Было, кажется, то ли первое, то ли второе декабря. Раньше мерить время было очень просто: их среда была часовой стрелкой, их суббота — минутной, и все события недели умещались в этот трех–или четырехдневный, в зависимости от поворота события по отношению к этой вилке из стрелок, интервал. Теперь, когда само пространство, вмещавшее их время и их стрелки (берлога), исчезло, перейдя по наследству к другим ответственным квартиросъемщикам, он чувствовал себя беспомощным перед ничем не измеримой пустыней белесого зимнего времени. Все дела, даже самые мелкие, в которые можно было бы утопить себя, куда–то исчезли. Он гулял, бесконечно гулял по этому городу, находя, что есть нечто бесстыжее в праздных прогулках по будним дням, когда лица у всех сосредоточены, движения резки, а вокруг так много автомобильных гудков. А впрочем, он отнюдь не был уверен, что сегодня именно будний, а не какой–нибудь глубоко выходной день.
Словив свое каланчеобразное, как будто много раз перевязанное бечевкой («И что она нашла во мне от медведя?!») отражение в стекле их кафе, он вздрогнул— так, кажется, уже было вчера или позавчера, или он, лежа ночью на своем диване, просто очень явственно представил, что так может быть.
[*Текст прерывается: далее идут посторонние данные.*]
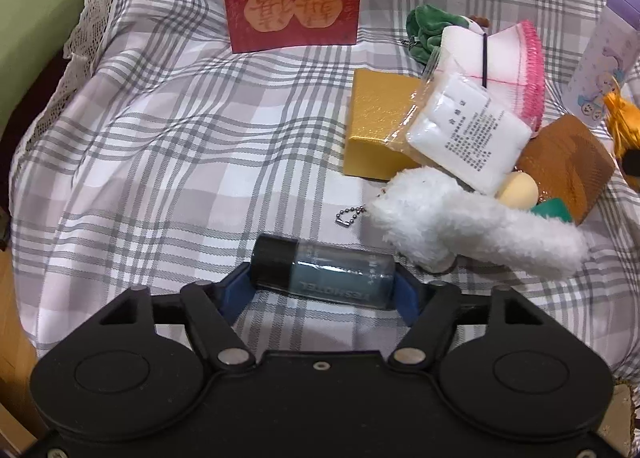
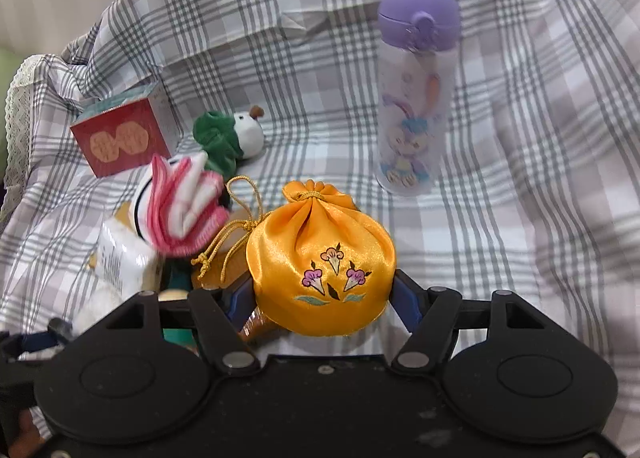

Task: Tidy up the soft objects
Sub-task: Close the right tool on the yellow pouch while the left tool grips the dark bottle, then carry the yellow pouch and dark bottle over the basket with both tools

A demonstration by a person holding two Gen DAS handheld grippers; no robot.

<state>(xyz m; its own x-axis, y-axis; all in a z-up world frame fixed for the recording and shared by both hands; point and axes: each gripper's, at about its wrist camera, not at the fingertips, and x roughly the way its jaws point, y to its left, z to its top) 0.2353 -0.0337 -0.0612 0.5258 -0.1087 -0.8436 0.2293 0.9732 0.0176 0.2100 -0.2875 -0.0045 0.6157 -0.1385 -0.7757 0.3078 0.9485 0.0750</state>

Представил для того, чтобы решить, что будет в этом случае делать, как станет это воспринимать, а сейчас вот он видел, видел своими глазами: на их столике стоял пустой стеклянный бокал для латте макиато, стоял напротив того торца, за которым она сидела, стоял именно так — соскользнув с черной мраморной плиты в середине столика на белоснежную деревянную окантовку, и длинная ложечка для кофе, напоминающая хромированную деталь автомобиля, все так же небрежно наброшена на блюдце. И стакан при этом никто не убирает. Почему его никто не убирает? Это знак? Она говорит ему о том, что все еще бывает в этом кафе? Что за сложная, не подлежащая прочтению игра? Тем временем возле столика с недопитым ею макиато появился сухопарый официант, торжественно поставивший рядом с пустым бокалом миниатюрную шахматную досочку с выглядывающим из нее счетом, предназначавшимся, естественно, ему, Анатолию. И Анатолий уже побежал к двери, побежал ловить знак от нее, ухнув в подтаявшую лужу и столкнувшись в дверях с каким–то пижоном, замотанным в алый шарф поверх вельветового пиджака, но возле показавшего язык из доски лепестка внезапно оказалась совершенно невозмутимая девушка в кофейную полоску, принявшаяся тотчас же класть на лепесток послания Елизаветы к Анатолию свои деньги. И сердце снова, вздрогнув и замерев на секунду, застучало равнодушно–ровно. Просто какая–то полосатая выпила здесь ее макиато и получила счет, и заплатила по нему, и никаких посланий от нее, и ее по–прежнему нет.